Qui était Joséphine Protche de Viville ? Difficile à dire, mais en tout cas elle n'était pas une spécialiste du Japon, ses écrits oscillent plutôt entre Béziers et la Russie ; en tout ce sont 16 livres publiés dont aucun n'a connu de réédition : voilà pourquoi je l'ai classée dans les "naines brunes". Pourtant ce conte se laisse lire, et, si j'en crois les coups d'oeil que j'ai jetés rapidement sur les autres livres de Joséphine, j'ai envie de dire qu'elle vaut le détour, "Jean Courtebarbe, le beau tisserand de Béziers" en particulier m'avait bien tenté. L'illustrateur de l'ouvrage, Victor-Armand Poirson, a lui aussi collaboré plusieurs fois avec Delagrave, et illustré chez Quantin une édition du "Salammbô" de Flaubert, ou encore les "Voyages de Gulliver" de Swift. 

"Le sosie : conte japonais" se déroule à l'époque contemporaine de l'auteur, au moment donc où le Japon s'ouvre au monde. A Nagasaki, le taïcoun (généralissime), trouvant son mikado (empereur) trop archaïque vis-à-vis des progrès que pourraient permettre cette ouverture au monde, veut s'emparer du trône. Pour ce faire il a kidnappé un petit paysan, Otta, qui est le sosie du fils aîné du mikado (futur empereur donc) dans l'intention de se débarrasser de ce dernier et de se servir du petit paysan en quelque sorte comme marionnette. La kisaki (femme du mikado) devine les intentions du taïcoun et demande à son conseiller Minomoto de retrouver le petit paysan et de l'assassiner dans la forêt. Il ne réussit qu'à le blesser et le petit est recueilli et adopté par Tatzu et Koden, un couple de paysans qui ont une fille, Momo-Taro. Otta passera quelque temps en leur compagnie, mais finalement Minomoto le retrouve et la kisaki décide d'envoyer en cachette son fils à l'étranger afin de le protéger tandis qu'Otta sera utilisé à sa place. Lorsque la kisaki comprend que le taïcoun, croyant avoir perdu à tout jamais son arme (Otta) pour s'emparer du trône, renonce à ses intentions, elle fait revenir son fils de l'étranger et demande à Minomoto de tuer Otta. Mais le petit paysan a compris et parvient à s'échapper aidé par des saltimbanques de passage. Otta retrouvera Tatzu et Koden, et plus tard épousera sa "soeur" Momo-Taro. Une histoire un peu tirée par les cheveux mais Joséphine Protche de Viville parvient à donner vie à ses personnages et le lecteur s'y attache. 

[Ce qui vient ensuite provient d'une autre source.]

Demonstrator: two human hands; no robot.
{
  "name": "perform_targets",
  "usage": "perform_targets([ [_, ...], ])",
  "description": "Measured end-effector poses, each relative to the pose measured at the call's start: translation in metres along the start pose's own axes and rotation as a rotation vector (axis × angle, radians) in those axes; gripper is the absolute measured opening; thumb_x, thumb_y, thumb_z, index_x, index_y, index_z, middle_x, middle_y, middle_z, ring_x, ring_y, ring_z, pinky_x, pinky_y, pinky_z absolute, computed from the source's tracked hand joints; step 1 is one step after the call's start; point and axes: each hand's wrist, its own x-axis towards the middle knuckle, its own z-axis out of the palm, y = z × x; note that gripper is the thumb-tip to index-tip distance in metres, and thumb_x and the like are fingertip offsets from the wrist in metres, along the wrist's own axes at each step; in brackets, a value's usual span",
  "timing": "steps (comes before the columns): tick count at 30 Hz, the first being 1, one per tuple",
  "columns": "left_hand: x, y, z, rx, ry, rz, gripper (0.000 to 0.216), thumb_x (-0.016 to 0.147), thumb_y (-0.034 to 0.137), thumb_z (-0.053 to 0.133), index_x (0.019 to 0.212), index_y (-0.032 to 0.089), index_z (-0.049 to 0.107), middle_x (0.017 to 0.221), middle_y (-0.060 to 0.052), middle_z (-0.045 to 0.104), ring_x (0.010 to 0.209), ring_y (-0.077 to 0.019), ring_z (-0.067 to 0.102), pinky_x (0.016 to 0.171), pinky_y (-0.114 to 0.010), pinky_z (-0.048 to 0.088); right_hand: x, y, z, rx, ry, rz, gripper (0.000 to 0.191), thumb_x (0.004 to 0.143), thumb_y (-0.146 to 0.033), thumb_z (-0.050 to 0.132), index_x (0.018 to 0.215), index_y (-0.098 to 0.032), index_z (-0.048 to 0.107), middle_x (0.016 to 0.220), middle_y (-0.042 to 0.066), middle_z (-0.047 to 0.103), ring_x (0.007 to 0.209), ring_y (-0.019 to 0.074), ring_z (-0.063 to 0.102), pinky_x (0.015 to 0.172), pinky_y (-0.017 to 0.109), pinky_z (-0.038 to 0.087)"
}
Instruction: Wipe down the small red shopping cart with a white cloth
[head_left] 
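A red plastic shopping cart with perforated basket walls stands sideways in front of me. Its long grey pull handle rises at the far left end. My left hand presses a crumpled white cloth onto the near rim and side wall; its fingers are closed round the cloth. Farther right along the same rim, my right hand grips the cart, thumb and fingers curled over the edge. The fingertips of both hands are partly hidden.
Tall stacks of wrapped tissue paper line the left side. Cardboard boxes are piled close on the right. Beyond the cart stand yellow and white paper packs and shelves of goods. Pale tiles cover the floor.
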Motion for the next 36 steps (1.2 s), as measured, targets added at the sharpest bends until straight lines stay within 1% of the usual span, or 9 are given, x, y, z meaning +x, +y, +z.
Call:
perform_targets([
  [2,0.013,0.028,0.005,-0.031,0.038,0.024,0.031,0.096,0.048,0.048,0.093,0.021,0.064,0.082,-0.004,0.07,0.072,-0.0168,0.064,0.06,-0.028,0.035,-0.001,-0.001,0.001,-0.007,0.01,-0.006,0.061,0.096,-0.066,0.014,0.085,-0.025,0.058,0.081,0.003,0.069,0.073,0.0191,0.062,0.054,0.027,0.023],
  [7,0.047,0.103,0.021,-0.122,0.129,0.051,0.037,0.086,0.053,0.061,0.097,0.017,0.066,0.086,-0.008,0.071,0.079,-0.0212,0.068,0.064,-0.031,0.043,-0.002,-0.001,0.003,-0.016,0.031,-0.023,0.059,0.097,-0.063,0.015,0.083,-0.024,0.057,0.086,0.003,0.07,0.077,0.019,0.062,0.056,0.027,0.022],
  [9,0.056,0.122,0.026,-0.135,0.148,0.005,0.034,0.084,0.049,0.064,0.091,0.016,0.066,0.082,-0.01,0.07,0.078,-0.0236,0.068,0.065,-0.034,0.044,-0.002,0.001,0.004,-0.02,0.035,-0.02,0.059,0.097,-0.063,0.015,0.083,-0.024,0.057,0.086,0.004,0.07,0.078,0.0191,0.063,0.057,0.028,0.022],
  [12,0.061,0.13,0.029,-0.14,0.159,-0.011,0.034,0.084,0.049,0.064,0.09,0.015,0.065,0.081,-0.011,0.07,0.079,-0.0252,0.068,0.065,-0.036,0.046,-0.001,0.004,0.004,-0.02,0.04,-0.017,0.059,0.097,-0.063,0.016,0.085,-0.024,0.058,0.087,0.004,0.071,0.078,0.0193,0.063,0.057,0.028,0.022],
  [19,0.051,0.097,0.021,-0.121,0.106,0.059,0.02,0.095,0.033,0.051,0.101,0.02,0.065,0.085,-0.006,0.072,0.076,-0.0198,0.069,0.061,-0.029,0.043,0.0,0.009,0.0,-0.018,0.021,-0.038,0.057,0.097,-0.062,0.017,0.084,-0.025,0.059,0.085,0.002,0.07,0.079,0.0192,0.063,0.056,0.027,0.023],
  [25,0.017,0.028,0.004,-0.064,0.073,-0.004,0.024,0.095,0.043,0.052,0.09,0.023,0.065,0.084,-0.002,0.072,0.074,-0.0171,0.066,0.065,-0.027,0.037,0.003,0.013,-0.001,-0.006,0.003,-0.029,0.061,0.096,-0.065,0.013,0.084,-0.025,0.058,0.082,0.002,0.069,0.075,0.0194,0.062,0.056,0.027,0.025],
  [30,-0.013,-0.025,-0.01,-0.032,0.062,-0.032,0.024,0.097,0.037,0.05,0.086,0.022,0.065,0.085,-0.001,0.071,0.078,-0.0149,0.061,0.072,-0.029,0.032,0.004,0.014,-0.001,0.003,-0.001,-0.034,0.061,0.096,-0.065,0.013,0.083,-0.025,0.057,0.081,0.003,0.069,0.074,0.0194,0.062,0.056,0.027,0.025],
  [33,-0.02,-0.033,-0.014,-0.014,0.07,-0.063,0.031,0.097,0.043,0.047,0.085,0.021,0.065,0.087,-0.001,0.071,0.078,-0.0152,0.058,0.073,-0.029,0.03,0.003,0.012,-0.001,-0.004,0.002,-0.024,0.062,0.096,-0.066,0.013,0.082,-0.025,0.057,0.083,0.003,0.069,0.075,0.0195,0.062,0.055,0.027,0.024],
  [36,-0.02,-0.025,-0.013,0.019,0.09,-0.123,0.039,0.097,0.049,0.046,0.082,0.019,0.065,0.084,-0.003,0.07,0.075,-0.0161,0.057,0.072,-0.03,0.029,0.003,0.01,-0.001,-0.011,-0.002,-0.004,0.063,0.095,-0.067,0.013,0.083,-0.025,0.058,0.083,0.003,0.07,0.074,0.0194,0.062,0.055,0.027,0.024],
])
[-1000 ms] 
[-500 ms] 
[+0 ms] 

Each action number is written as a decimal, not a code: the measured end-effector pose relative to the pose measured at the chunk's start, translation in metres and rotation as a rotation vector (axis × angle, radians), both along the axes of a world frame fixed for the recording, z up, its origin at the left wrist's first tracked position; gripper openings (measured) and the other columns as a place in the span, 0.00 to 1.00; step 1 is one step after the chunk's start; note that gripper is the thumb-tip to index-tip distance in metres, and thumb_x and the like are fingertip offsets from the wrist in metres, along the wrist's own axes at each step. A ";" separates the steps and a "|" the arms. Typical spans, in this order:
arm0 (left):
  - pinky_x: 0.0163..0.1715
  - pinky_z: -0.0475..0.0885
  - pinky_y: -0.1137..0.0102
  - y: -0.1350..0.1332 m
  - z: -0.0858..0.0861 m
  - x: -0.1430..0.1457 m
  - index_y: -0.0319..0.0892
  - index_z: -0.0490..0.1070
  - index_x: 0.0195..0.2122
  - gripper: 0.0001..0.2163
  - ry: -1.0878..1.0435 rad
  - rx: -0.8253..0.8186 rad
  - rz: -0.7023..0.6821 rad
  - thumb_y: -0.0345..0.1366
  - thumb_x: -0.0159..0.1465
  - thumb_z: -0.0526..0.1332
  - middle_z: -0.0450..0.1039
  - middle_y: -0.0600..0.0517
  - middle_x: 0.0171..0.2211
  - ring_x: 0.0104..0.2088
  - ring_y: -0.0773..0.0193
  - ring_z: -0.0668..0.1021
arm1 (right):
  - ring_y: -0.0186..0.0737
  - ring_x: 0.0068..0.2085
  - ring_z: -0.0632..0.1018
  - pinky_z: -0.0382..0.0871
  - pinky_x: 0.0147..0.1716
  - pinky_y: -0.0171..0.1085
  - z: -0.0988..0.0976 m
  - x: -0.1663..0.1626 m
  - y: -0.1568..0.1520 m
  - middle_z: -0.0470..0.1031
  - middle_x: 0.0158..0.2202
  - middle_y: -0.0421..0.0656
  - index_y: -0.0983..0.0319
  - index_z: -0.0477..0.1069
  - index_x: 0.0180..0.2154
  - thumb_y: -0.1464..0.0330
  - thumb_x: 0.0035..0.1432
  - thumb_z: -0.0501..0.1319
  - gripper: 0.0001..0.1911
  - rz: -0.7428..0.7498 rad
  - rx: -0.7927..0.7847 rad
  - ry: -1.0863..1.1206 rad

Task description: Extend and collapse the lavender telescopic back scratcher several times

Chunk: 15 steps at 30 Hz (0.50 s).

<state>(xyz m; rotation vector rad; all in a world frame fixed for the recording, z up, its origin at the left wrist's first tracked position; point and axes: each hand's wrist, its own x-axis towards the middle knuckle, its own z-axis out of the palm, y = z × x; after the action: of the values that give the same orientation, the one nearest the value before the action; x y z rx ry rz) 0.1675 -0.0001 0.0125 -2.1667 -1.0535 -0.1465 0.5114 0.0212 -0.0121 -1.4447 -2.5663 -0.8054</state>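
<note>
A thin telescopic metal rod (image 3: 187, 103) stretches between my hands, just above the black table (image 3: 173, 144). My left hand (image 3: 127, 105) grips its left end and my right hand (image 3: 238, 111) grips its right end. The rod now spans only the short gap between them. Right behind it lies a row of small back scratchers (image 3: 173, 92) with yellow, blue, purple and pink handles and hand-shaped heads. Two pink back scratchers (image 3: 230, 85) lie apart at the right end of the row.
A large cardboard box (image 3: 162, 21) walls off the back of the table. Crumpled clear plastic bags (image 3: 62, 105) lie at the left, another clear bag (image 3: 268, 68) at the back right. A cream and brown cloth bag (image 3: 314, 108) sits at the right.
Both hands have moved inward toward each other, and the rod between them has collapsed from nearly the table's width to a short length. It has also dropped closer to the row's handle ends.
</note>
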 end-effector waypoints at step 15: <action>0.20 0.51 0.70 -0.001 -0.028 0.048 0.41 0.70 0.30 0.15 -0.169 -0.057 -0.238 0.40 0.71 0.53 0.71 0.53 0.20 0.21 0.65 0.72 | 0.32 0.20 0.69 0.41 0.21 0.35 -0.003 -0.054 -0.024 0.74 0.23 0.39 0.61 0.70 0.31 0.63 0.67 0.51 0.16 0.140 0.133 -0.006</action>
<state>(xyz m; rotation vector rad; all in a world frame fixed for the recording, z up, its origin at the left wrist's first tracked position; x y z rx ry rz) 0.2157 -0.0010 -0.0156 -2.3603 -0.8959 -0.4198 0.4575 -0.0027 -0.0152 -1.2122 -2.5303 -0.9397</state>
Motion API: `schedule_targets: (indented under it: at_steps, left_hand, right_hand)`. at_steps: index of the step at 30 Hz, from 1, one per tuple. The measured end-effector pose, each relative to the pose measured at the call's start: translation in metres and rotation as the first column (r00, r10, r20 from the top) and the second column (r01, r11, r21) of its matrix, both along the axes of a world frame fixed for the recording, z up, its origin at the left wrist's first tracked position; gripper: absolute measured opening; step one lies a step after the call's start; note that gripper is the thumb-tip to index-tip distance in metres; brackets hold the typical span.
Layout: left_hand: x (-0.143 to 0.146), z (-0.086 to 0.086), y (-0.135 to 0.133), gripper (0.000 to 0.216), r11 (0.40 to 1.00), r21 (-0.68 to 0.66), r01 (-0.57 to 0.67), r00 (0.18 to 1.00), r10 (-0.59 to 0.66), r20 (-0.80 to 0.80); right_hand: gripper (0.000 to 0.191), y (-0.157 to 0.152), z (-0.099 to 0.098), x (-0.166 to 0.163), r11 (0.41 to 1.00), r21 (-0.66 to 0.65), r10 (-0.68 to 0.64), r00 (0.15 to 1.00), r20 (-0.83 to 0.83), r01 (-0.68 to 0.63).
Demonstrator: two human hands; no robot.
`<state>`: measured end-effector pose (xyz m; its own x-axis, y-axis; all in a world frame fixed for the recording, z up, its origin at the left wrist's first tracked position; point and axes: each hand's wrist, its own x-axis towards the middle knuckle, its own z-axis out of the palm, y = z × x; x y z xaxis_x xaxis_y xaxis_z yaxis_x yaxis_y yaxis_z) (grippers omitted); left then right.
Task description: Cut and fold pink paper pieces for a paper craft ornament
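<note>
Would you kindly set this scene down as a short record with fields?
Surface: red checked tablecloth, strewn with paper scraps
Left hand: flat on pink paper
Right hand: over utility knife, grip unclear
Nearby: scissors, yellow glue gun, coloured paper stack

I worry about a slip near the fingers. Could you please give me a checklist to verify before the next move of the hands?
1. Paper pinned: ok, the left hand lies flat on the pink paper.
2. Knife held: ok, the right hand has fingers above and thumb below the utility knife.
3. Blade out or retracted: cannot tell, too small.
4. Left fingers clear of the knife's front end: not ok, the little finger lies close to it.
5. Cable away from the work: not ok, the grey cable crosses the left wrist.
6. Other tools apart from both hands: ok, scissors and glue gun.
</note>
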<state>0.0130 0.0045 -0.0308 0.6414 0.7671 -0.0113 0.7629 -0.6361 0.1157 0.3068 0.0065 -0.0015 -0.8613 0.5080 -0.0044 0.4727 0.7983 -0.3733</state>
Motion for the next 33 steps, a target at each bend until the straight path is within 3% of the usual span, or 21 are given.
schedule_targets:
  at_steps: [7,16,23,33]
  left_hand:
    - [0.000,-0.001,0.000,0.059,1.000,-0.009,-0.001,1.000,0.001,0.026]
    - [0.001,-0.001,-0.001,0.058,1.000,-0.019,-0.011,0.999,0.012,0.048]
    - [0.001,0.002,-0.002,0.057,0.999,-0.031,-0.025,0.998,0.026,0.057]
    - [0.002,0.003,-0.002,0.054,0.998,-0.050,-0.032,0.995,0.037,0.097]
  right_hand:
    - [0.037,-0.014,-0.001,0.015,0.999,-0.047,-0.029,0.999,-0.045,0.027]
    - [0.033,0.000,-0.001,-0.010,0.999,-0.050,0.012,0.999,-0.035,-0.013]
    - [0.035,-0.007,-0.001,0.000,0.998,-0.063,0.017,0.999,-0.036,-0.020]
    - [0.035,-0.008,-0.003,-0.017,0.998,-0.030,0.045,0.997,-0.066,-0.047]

Ici, par exemple, une jolie description de la nature "compatissante" au moment où Tatzu recueille Otta chez lui, gravement blessé après la tentative d'assassinat sur sa personne par Minomoto (pages 3-4) : 

Le sosie : conte japonais (1889) - Joséphine Protche de Viville.
Le sosie : conte japonais (1889) - Joséphine Protche de Viville.

Tatzu adopte Otta et cherche à en faire un bon paysan ; voici un petit cours d'agriculture japonaise (page 18) :

Le sosie : conte japonais (1889) - Joséphine Protche de Viville.

Au moment de l'enlèvement d'Otta par Minomoto envoyé par la kisaki, Tatzu est présent mais ne peut rien faire. Il suit les kidnappeurs jusqu'à Nagasaki mais là il perd leur trace ; l'échange entre Otta et le jeune futur empereur qui doit partir à l'étranger en douce s'accomplit, et quand Tatzu croit retrouver son fils d'adoption il s'agit en réalité du fils du mikado (page 30) :

Le sosie : conte japonais (1889) - Joséphine Protche de Viville.

Lorsque Otta parvient à s'échapper du palais impérial, il est recueilli par des saltimbanques. Il attrape la petite vérole, ce qui en fin de compte sera pour lui plus bénéfique qu'autre chose (page 65) :

Le sosie : conte japonais (1889) - Joséphine Protche de Viville.

La fin du conte : tout est bien qui finit bien et le lecteur n'échappe pas à une petite morale (page 71) :

Le sosie : conte japonais (1889) - Joséphine Protche de Viville.

Un livre très représentatif du japonisme, entre réalisme et adaptation pour les jeunes lecteurs français ; assez folklorique mais qui ne tombe jamais dans la "japoniaiserie".